Where a line in the listing contains the string "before", copy that line out.

—————

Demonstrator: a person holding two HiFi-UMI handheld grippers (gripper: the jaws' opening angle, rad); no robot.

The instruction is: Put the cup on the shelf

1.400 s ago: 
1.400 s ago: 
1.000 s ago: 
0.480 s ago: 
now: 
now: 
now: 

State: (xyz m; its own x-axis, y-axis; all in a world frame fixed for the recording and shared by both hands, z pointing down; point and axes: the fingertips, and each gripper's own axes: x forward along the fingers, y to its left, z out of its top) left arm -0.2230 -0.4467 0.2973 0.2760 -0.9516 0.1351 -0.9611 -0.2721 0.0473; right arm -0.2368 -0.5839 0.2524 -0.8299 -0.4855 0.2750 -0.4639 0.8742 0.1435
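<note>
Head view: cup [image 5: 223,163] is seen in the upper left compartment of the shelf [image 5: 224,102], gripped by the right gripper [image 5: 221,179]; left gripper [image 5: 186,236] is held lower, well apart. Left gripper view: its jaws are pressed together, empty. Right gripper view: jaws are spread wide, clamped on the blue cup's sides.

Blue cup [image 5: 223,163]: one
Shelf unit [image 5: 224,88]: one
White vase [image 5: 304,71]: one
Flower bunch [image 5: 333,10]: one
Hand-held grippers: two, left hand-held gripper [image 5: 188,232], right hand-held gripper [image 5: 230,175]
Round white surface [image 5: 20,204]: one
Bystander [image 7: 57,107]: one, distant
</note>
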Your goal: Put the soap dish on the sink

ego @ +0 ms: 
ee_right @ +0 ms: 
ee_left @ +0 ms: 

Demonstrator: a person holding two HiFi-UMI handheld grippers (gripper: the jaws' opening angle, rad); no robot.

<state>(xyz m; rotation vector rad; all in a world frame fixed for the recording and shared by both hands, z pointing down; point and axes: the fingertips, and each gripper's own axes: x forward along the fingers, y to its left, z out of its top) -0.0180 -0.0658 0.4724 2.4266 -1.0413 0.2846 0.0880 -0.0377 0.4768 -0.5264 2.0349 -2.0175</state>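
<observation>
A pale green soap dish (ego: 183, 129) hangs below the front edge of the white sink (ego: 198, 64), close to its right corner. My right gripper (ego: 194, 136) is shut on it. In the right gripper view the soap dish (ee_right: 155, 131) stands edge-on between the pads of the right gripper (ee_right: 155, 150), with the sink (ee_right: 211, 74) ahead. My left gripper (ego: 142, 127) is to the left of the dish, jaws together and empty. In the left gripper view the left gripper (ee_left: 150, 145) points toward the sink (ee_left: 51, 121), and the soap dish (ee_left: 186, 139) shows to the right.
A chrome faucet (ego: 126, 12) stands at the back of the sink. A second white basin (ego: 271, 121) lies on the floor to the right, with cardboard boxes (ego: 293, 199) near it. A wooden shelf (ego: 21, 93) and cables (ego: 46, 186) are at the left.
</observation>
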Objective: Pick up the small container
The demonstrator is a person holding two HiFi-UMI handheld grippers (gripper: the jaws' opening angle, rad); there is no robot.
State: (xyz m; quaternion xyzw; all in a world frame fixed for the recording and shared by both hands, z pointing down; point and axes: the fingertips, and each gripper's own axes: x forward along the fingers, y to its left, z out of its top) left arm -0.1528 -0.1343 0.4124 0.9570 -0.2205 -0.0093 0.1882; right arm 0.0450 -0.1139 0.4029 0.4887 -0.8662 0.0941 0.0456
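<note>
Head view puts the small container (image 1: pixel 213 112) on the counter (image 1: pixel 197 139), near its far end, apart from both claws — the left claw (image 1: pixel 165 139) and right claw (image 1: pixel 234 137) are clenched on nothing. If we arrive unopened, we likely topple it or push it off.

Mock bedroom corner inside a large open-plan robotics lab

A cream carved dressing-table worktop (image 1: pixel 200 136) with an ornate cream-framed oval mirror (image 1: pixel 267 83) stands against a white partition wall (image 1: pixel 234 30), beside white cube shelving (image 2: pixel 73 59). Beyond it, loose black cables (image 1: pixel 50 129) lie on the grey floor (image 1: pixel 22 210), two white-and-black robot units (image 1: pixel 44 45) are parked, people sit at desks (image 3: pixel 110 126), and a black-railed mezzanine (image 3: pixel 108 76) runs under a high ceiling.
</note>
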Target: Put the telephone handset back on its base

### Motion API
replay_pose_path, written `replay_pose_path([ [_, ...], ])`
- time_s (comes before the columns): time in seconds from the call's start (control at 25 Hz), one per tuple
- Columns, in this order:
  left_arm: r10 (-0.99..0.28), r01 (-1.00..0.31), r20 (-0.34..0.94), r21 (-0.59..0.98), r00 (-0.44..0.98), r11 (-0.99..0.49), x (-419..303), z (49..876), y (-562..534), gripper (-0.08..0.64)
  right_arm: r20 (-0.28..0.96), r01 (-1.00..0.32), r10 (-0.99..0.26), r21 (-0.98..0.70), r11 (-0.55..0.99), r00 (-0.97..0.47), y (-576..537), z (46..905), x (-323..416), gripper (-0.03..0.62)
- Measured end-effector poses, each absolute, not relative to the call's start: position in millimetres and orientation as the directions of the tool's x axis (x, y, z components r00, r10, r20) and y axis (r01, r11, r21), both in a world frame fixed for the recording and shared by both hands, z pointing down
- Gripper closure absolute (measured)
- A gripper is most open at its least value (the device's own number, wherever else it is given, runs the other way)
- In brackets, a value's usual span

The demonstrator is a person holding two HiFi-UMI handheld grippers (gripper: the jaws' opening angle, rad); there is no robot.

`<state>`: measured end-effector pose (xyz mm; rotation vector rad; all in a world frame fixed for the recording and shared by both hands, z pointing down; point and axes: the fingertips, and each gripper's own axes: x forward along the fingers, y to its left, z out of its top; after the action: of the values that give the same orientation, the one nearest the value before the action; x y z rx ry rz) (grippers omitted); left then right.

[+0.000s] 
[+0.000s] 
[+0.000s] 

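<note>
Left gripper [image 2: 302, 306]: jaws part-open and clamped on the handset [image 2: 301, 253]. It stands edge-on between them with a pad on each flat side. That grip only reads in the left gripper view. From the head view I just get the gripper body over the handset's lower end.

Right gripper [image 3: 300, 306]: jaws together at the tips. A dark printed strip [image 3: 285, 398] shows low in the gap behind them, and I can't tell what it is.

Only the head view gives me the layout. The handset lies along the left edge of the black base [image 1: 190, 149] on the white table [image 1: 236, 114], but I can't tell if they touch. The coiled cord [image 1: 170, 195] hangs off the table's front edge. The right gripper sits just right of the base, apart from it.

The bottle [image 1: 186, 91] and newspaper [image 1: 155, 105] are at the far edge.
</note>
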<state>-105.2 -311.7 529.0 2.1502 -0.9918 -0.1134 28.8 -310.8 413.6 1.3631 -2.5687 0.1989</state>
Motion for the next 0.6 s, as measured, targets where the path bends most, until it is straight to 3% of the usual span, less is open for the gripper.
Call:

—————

§ Task response:
- time_s (comes before the columns): time in seconds from the call's start (control at 25 Hz), one per tuple
`<state>`: measured end-effector pose (xyz mm; rotation vector rad; all in a world frame fixed for the recording and shared by both hands, z pointing down; point and axes: the fingertips, and each gripper's own axes: x forward along the fingers, y to its left, z out of its top; after the action: of the values that give the same orientation, the one nearest the value before the action; x y z rx ry rz) (grippers omitted); left then right.

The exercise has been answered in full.